WORK TASK: Scan the records for the string "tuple"; copy each line where it occurs.

DATA FOR THIS EXERCISE:
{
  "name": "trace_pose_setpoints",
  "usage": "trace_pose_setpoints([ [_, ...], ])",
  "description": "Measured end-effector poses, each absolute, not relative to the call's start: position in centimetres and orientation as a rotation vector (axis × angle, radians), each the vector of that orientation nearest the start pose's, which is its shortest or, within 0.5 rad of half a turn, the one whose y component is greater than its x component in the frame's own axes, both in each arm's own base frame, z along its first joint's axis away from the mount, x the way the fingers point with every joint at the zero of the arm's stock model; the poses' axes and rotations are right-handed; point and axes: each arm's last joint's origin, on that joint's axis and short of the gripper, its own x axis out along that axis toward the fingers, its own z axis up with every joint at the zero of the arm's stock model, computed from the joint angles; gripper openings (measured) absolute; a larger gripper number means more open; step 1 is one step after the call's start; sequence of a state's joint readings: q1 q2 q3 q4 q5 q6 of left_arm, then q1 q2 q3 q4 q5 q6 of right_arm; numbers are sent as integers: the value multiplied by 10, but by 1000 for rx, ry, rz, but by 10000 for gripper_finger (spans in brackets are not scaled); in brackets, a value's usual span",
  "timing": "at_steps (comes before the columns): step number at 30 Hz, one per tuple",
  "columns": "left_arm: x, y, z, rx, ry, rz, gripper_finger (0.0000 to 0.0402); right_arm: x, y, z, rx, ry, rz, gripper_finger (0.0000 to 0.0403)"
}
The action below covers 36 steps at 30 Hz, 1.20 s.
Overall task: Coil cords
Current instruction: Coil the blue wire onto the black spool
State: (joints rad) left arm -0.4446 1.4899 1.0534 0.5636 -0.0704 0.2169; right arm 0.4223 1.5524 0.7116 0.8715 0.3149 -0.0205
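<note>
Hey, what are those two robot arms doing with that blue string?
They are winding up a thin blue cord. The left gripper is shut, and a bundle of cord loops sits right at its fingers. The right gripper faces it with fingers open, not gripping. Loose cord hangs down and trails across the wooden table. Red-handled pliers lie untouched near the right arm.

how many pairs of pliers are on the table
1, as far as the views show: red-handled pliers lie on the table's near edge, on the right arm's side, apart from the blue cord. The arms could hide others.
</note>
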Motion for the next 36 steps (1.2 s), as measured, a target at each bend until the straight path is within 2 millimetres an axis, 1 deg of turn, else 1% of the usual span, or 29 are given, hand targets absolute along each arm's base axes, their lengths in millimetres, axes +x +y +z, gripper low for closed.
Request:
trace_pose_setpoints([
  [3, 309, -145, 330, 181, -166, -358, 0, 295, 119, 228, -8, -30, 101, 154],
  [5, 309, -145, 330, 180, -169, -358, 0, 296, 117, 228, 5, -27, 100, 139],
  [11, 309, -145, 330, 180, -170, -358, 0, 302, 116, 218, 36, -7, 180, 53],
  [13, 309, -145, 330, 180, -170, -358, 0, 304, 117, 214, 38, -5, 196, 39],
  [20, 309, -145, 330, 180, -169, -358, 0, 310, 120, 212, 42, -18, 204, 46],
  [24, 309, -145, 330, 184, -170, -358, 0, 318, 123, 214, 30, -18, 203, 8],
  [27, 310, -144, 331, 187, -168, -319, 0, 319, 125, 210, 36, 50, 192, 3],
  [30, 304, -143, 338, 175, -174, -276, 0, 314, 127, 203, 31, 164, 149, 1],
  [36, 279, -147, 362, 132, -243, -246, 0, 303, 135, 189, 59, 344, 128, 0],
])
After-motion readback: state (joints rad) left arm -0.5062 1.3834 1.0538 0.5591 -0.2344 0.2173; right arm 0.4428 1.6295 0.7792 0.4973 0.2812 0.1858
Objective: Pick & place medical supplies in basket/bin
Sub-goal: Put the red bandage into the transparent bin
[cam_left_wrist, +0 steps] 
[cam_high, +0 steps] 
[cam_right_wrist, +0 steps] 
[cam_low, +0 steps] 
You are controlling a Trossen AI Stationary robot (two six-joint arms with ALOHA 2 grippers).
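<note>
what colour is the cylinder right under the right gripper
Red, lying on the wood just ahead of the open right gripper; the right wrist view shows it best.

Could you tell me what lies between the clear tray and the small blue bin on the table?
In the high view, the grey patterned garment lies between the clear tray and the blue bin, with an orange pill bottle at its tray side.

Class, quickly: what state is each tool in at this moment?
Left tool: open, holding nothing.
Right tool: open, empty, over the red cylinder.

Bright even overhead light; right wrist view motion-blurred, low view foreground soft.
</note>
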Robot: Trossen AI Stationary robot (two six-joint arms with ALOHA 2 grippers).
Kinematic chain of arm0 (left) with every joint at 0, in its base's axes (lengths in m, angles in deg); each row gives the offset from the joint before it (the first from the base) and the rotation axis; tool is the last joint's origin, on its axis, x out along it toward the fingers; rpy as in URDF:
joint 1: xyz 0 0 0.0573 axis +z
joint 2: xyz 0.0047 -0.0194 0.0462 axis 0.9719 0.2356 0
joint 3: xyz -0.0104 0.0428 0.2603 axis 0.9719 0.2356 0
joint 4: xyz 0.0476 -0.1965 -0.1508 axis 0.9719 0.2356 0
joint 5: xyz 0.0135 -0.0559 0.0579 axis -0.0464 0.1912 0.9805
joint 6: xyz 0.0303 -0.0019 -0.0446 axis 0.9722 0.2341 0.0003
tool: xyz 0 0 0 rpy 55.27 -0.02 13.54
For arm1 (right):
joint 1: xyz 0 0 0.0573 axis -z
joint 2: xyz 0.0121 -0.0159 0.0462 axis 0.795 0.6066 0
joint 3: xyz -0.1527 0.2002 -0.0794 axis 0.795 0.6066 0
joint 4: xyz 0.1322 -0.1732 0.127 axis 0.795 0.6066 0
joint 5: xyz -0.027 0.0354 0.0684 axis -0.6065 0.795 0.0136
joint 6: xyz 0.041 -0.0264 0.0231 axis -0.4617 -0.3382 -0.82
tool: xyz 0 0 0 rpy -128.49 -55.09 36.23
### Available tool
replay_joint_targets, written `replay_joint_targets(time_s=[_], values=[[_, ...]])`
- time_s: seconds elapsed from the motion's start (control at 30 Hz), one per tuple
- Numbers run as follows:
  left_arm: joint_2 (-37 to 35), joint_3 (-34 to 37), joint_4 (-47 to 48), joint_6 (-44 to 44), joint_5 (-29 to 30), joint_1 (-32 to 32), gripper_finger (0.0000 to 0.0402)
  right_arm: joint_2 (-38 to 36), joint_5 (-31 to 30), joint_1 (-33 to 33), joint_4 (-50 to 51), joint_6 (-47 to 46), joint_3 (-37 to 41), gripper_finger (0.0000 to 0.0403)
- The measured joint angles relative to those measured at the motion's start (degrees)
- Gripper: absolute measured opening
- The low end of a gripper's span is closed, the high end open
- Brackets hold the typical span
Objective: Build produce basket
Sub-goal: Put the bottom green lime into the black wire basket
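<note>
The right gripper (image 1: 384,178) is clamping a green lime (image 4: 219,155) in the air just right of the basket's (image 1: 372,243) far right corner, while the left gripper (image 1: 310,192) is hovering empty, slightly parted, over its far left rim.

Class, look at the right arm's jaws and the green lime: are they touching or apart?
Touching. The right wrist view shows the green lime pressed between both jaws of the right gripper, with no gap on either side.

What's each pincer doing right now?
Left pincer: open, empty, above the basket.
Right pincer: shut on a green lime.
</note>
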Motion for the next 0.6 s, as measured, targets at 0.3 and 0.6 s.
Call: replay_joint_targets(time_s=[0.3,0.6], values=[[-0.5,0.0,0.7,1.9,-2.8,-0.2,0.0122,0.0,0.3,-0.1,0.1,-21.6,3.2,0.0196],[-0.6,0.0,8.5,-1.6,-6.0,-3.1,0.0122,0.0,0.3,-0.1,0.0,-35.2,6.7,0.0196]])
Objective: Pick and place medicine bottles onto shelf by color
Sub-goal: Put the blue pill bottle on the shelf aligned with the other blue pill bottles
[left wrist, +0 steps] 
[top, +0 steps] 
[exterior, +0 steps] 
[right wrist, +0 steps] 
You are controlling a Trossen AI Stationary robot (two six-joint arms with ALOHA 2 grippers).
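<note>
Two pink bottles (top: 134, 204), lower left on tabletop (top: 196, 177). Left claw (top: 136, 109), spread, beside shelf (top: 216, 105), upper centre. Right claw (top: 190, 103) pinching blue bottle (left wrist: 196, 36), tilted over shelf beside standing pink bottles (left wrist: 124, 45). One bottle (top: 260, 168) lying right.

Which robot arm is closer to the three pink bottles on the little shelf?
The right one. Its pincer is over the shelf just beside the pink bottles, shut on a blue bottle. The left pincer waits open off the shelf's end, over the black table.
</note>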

ANSWER FOR THIS EXERCISE:
  "timing": "at_steps (comes before the columns): step number at 30 Hz, one per tuple",
- time_s: seconds elapsed from the motion's start (control at 30 Hz), one per tuple

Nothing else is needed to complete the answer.